**ASSIGNMENT:**
Your answer should be the lines below from the one with "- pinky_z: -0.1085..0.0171" to the one with "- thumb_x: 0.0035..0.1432", both included, given again exactly and with nothing added.

*** RAW DATA

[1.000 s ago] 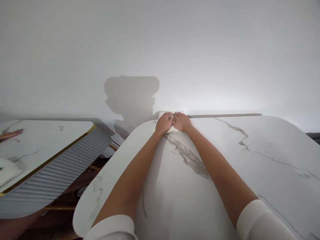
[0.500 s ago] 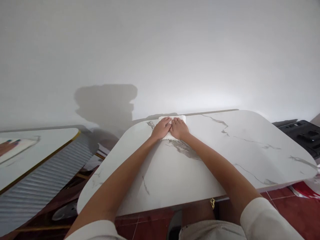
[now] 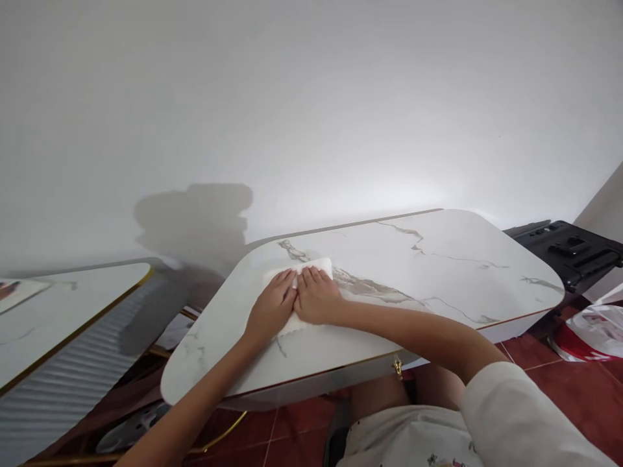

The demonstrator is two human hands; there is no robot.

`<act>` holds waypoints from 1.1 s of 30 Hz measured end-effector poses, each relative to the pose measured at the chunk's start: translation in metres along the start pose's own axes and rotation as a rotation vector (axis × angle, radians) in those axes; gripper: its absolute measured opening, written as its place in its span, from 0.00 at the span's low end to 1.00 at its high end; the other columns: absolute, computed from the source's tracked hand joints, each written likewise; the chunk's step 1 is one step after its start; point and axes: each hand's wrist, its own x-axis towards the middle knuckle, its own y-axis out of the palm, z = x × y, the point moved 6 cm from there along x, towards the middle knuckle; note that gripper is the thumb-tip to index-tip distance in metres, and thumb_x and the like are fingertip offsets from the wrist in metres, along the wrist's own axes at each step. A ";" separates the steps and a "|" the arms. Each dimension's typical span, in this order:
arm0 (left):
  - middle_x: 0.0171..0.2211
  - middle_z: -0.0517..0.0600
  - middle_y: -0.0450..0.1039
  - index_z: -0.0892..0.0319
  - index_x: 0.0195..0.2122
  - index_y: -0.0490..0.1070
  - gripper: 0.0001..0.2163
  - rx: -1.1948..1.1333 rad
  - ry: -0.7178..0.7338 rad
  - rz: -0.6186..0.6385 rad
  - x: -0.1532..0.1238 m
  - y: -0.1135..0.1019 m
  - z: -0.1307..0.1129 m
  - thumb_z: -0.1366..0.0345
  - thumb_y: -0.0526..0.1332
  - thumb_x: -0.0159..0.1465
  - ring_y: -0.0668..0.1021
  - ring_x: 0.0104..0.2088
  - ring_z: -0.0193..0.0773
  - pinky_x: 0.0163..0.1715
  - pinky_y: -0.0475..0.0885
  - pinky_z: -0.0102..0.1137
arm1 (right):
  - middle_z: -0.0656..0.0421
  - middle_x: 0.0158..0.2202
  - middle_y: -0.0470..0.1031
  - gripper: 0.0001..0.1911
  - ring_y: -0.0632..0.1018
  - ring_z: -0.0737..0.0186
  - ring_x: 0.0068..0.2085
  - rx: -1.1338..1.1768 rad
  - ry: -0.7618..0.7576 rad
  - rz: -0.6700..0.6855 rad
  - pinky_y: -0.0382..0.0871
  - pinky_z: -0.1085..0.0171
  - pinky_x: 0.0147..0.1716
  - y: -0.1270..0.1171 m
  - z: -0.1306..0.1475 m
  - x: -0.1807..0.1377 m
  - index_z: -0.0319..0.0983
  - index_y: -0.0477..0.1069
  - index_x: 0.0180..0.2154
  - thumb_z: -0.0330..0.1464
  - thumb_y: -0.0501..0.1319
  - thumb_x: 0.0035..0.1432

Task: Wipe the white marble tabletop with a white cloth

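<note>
A white cloth lies on the white marble-patterned tabletop, left of the table's middle. My left hand is flat on the cloth's left part, fingers stretched forward. Against it, my right hand presses down on the cloth's right part, also with straight fingers. The two hands touch near the thumbs. Both palms are hidden, and much of the cloth is covered by them.
To the left stands another marble-patterned table with gold trim and a ribbed side. A gold latch sits on the near edge. At right are a black case and a red-and-white bag. A wall rises behind.
Both hands and the cloth have moved from the table's far edge toward me and slightly left. The view has shifted, showing more of the black case and the bag.
</note>
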 end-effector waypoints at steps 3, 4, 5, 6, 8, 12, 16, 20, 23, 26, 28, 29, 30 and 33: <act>0.62 0.54 0.62 0.60 0.60 0.62 0.25 0.014 -0.052 -0.023 -0.035 -0.010 -0.009 0.59 0.42 0.65 0.62 0.63 0.45 0.64 0.56 0.45 | 0.36 0.60 0.62 0.30 0.63 0.44 0.62 0.028 -0.051 0.017 0.55 0.50 0.61 -0.013 0.022 -0.024 0.18 0.59 0.59 0.34 0.51 0.63; 0.62 0.54 0.62 0.59 0.61 0.62 0.25 0.023 -0.067 -0.027 -0.046 -0.012 -0.013 0.59 0.42 0.65 0.62 0.63 0.45 0.64 0.56 0.45 | 0.35 0.60 0.61 0.30 0.63 0.43 0.62 0.044 -0.066 0.031 0.55 0.50 0.61 -0.018 0.028 -0.033 0.17 0.59 0.59 0.34 0.51 0.63; 0.61 0.54 0.63 0.58 0.61 0.62 0.26 0.035 -0.079 -0.030 -0.056 -0.013 -0.018 0.59 0.43 0.64 0.63 0.63 0.45 0.64 0.56 0.45 | 0.35 0.61 0.60 0.30 0.62 0.43 0.62 0.063 -0.077 0.043 0.55 0.50 0.61 -0.023 0.032 -0.041 0.17 0.59 0.59 0.34 0.51 0.62; 0.61 0.54 0.63 0.58 0.62 0.61 0.26 0.048 -0.086 -0.033 -0.065 -0.013 -0.024 0.59 0.43 0.64 0.63 0.63 0.46 0.64 0.56 0.46 | 0.35 0.61 0.60 0.30 0.61 0.43 0.63 0.084 -0.085 0.051 0.54 0.50 0.62 -0.028 0.035 -0.050 0.17 0.59 0.59 0.34 0.52 0.62; 0.61 0.52 0.63 0.54 0.63 0.58 0.26 0.072 -0.095 -0.041 -0.081 -0.012 -0.037 0.59 0.44 0.64 0.63 0.63 0.46 0.64 0.57 0.48 | 0.35 0.61 0.59 0.30 0.60 0.43 0.63 0.122 -0.096 0.050 0.53 0.50 0.62 -0.040 0.037 -0.069 0.18 0.59 0.60 0.33 0.52 0.62; 0.63 0.49 0.61 0.50 0.65 0.54 0.27 0.093 -0.090 -0.034 -0.095 0.000 -0.069 0.60 0.44 0.64 0.61 0.64 0.45 0.63 0.57 0.50 | 0.36 0.62 0.58 0.31 0.58 0.44 0.64 0.154 -0.104 0.051 0.51 0.50 0.63 -0.058 0.025 -0.099 0.18 0.58 0.60 0.33 0.53 0.60; 0.63 0.50 0.59 0.53 0.65 0.54 0.27 0.070 -0.053 0.003 -0.077 0.016 -0.095 0.61 0.44 0.64 0.59 0.65 0.44 0.64 0.55 0.47 | 0.38 0.62 0.58 0.31 0.58 0.46 0.64 0.160 -0.062 0.088 0.51 0.51 0.64 -0.066 -0.003 -0.109 0.20 0.57 0.61 0.32 0.52 0.60; 0.63 0.53 0.60 0.58 0.63 0.58 0.26 0.054 -0.037 0.024 -0.038 0.030 -0.105 0.61 0.45 0.64 0.60 0.64 0.45 0.64 0.55 0.45 | 0.40 0.63 0.57 0.31 0.58 0.47 0.65 0.139 -0.019 0.166 0.51 0.52 0.63 -0.062 -0.039 -0.094 0.21 0.56 0.62 0.33 0.51 0.61; 0.62 0.55 0.61 0.59 0.61 0.60 0.25 0.041 -0.044 0.016 -0.004 0.037 -0.099 0.62 0.46 0.64 0.61 0.64 0.46 0.63 0.56 0.45 | 0.41 0.64 0.57 0.30 0.58 0.49 0.65 0.122 -0.014 0.212 0.52 0.51 0.63 -0.052 -0.065 -0.071 0.23 0.56 0.62 0.33 0.49 0.63; 0.61 0.54 0.63 0.58 0.60 0.61 0.23 0.035 -0.043 0.008 0.031 0.042 -0.084 0.63 0.48 0.63 0.63 0.63 0.47 0.63 0.56 0.44 | 0.43 0.64 0.58 0.28 0.59 0.51 0.65 0.093 -0.015 0.233 0.53 0.51 0.62 -0.038 -0.084 -0.037 0.25 0.56 0.62 0.31 0.48 0.64; 0.60 0.54 0.64 0.58 0.58 0.62 0.22 0.042 -0.045 0.005 0.053 0.044 -0.071 0.63 0.47 0.63 0.64 0.62 0.47 0.63 0.56 0.43 | 0.43 0.63 0.59 0.27 0.60 0.51 0.64 0.070 0.005 0.249 0.54 0.52 0.62 -0.027 -0.093 -0.012 0.25 0.57 0.62 0.30 0.47 0.64; 0.60 0.55 0.64 0.59 0.58 0.63 0.22 0.046 -0.049 0.004 0.063 0.045 -0.063 0.64 0.47 0.64 0.64 0.61 0.46 0.63 0.56 0.42 | 0.43 0.63 0.60 0.26 0.61 0.51 0.63 0.061 0.024 0.250 0.54 0.53 0.61 -0.021 -0.096 0.000 0.25 0.57 0.61 0.29 0.47 0.64; 0.59 0.56 0.65 0.60 0.57 0.63 0.21 0.050 -0.052 0.000 0.073 0.045 -0.055 0.65 0.45 0.64 0.65 0.61 0.46 0.63 0.56 0.41 | 0.42 0.62 0.61 0.25 0.62 0.51 0.63 0.054 0.047 0.246 0.55 0.53 0.61 -0.016 -0.099 0.013 0.25 0.58 0.61 0.29 0.47 0.65; 0.57 0.56 0.66 0.61 0.54 0.65 0.20 0.061 -0.056 -0.027 0.099 0.045 -0.033 0.67 0.43 0.64 0.66 0.59 0.45 0.62 0.58 0.40 | 0.44 0.59 0.65 0.22 0.64 0.52 0.61 0.042 0.081 0.194 0.56 0.54 0.60 -0.004 -0.106 0.045 0.27 0.62 0.58 0.27 0.48 0.65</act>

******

**SOLVED EXERCISE:**
  - pinky_z: -0.1085..0.0171
  - pinky_x: 0.0147..0.1716
  - y: -0.1270..0.1171 m
  - z: -0.1306..0.1475 m
  - x: -0.1807..0.1377 m
  - index_z: -0.0319..0.0983
  - index_y: -0.0477..0.1069
  - index_x: 0.0180..0.2154
  - thumb_z: -0.0330..0.1464
  - thumb_y: -0.0501..0.1319
  - thumb_x: 0.0035..0.1432

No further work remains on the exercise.